- _Task instructions_: In your reply, reproduce the lines from the first one below to the line containing "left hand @", inclusive, exactly as they stand.

☆ ☆ ☆ ☆ ☆

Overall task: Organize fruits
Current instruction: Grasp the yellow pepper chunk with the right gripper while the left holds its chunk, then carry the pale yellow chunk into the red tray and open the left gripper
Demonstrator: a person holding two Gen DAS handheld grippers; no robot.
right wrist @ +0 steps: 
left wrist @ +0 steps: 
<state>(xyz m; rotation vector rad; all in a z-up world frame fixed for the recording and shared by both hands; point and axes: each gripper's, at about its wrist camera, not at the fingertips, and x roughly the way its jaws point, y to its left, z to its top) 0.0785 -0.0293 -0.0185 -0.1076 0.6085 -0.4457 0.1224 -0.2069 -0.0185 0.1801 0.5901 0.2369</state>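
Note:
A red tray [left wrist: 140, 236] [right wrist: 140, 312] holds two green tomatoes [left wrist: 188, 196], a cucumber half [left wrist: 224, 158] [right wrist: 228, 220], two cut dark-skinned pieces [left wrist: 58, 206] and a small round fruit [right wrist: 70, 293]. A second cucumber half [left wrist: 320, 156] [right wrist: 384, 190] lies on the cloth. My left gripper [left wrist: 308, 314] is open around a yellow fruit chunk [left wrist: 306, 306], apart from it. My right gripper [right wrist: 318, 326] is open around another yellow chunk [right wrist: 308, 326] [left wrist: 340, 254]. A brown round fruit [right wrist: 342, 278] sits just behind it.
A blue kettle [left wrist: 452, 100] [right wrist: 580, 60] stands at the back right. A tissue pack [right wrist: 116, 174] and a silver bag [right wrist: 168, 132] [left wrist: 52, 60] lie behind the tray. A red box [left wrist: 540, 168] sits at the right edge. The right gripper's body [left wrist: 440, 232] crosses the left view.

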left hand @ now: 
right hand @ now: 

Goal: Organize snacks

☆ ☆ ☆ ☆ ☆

- _Task solution_:
Overall task: Organize fruits
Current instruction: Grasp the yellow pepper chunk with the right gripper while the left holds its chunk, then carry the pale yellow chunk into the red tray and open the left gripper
Demonstrator: a person holding two Gen DAS handheld grippers; no robot.
right wrist @ +0 steps: 
left wrist @ +0 steps: 
<state>(xyz m; rotation vector rad; all in a z-up world frame fixed for the recording and shared by both hands; point and axes: each gripper's, at about its wrist camera, not at the fingertips, and x roughly the way its jaws point, y to its left, z to its top) 0.0785 -0.0293 -0.0185 -0.1076 0.6085 -0.4457 0.1224 -0.2069 -0.0185 0.1801 0.5901 0.2369</state>
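Note:
A red tray [left wrist: 140, 236] [right wrist: 140, 312] holds two green tomatoes [left wrist: 188, 196], a cucumber half [left wrist: 224, 158] [right wrist: 228, 220], two cut dark-skinned pieces [left wrist: 58, 206] and a small round fruit [right wrist: 70, 293]. A second cucumber half [left wrist: 320, 156] [right wrist: 384, 190] lies on the cloth. My left gripper [left wrist: 308, 314] is open around a yellow fruit chunk [left wrist: 306, 306], apart from it. My right gripper [right wrist: 318, 326] is open around another yellow chunk [right wrist: 308, 326] [left wrist: 340, 254]. A brown round fruit [right wrist: 342, 278] sits just behind it.
A blue kettle [left wrist: 452, 100] [right wrist: 580, 60] stands at the back right. A tissue pack [right wrist: 116, 174] and a silver bag [right wrist: 168, 132] [left wrist: 52, 60] lie behind the tray. A red box [left wrist: 540, 168] sits at the right edge. The right gripper's body [left wrist: 440, 232] crosses the left view.
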
left hand @ now: 

Here the exercise is finished.